There’s a wave of excitement in the Flash game dev community, as a small band of respectable developers speak out against the villains in their industry, and slowly begin to turn the tide against negative public opinion surrounding Flash game development.
This week saw the removal of a post on monetizing Flash games by Russian developer Vadim Starygin (AKA Badim), whose tips included using a spritesheet of Mega Man or Legend of Zelda character animations for use in your own game, or producing an unauthorized sequel to some other developer’s game.
i shit you negative.
Stealing is only cute when these guys do it.
Due to pressure from many members of the community, who disagreed with MochiMedia’s stance that they were just airing alternative viewpoints (no – they were tacitly endorsing copyright infringement), Team Mochi decided to axe the article. Badim continues to earn advertising revenue on sites like Nonoba.com with his game Elite Forces: Clone Wars and its sequel:
The background behind the game is a stolen image of characters from the Star Wars property. The logo Badim uses in the game is the almost completely unmodified Star Wars: Clone Wars logo, which i reproduce here purely for the purposes of review and comparison:
Copyright George Lucas Enterprises 1977-2087 inclusive all rights reserved void where prohibited please don’t sue Amen.
So while MochiMedia showed good faith by removing the post, we still have a Nonoba problem.
The Nonoba Problem
i know it must be next-to-impossible to police every single game on your distribution system. And while this is hardly a subtle infringement, i emailed Nonoba to let them know what was up. That was a few days ago – no word. i’m not sure a company would even respond if the complainant was not the original IP owner. Should they?
Apparently a buck’s a buck to Nonoba. And if not, i’ll call them out publicly right here: Nonoba, please honour the well-lit corners of the Flash community by following these steps:
- Remove Badim’s copyright-infringing games from your service.
- Reclaim any and all moneys paid to Badim for those games.
- Cut a cheque with your portion and Badim’s portion to LucasArts and mail to:
LucasArts, a division of Lucasfilm Ltd.
Attention: Legal Department
P.O. Box 29908
San Francisco, CA 94129
Or call Yoda’s Help Desk. That dude is hilarious when he talks tech.
Check your video card manufacturer’s site for the latest driver updates you must.
And while we’re on a roll, what’s up with GamerSafe featuring Badim in their latest newsletter last week? Regarding Badim’s post on MochiLand, the GamerSafe guys said “hey – leave us out of it!” on Twitter while this whole thing went down, claiming that they don’t knowingly support games that have copyright-infringing material in them. i explained that allying their service with devs like Badim invited a negative association that their company could do without. He may not perform a ritual killing on-camera, but nevertheless, you still don’t invite Charles Manson to guest-host the Oprah show.
Everybody gets a caaar! (and a swaaaastika on their foreheads!)

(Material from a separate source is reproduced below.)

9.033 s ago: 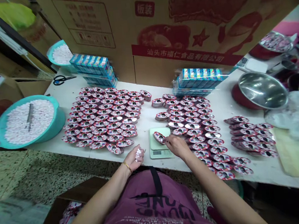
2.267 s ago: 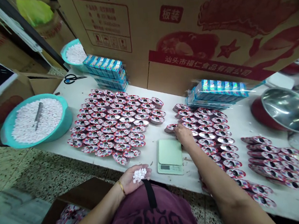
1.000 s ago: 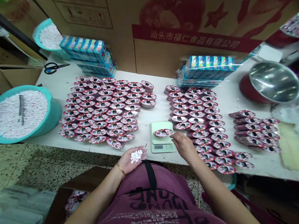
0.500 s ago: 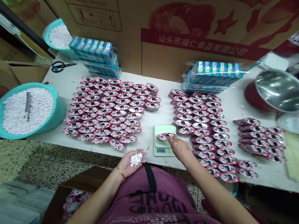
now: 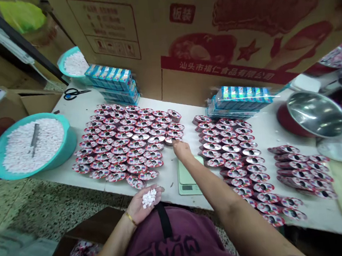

Why Not Just Let it Slide?
So what’s the big deal? Devs who steal stuff aren’t hurting anyone. If IP owners like LucasArts cared enough, they would ask for the games to be removed themselves. We don’t need anyone policing our industry.
Here’s the issue in a nutshell: i make no bones about the fact that i want to make money from my own original games. The game creation tool i know best is Flash. The Flash game dev community is packed with young hobbyist boys who don’t see too much of a problem with yanking assets and code from wherever to create their own games and make a quick buck through ad revenue sharing.
As a result, the Flash platform is synonymous with low-quality, piratey IP rip-off games, and badly-animated 2D pornography. Many of the people who play the games are the people who create the games. Those people don’t have credit cards. The people who do have credit cards – the people whose money i want to have – are more likely to spend their cash on a more reputable segment of the entertainment spectrum. But Flash is always good for a laugh – as long as it’s free.
A quick trip to the Newgrounds front page today turns up an unauthorized Pac Man sequel, a fat anime collaboration promising larger breasts, two Legend of Zelda rip-offs, and something called “Dick Neck”. Wait right there – let me run and get my credit card.
My plan: to encourage the more professionally-minded Flash game devs to make a bigger noise than the hobbyists – to set the tone for the industry that the young among us strive to emulate. i’d like to see some semblance of mentorship in our industry. i’d like to see the more mature developers modelling behaviour that the younger devs aspire to.
And once we’re all resolved to improving our entertainment offering, we may change the attitudes of the customers we want to attract. When we change those attitudes, our audience expands to include players with both money and taste.
Money and taste: two things the free-to-play Flash game industry could benefit from.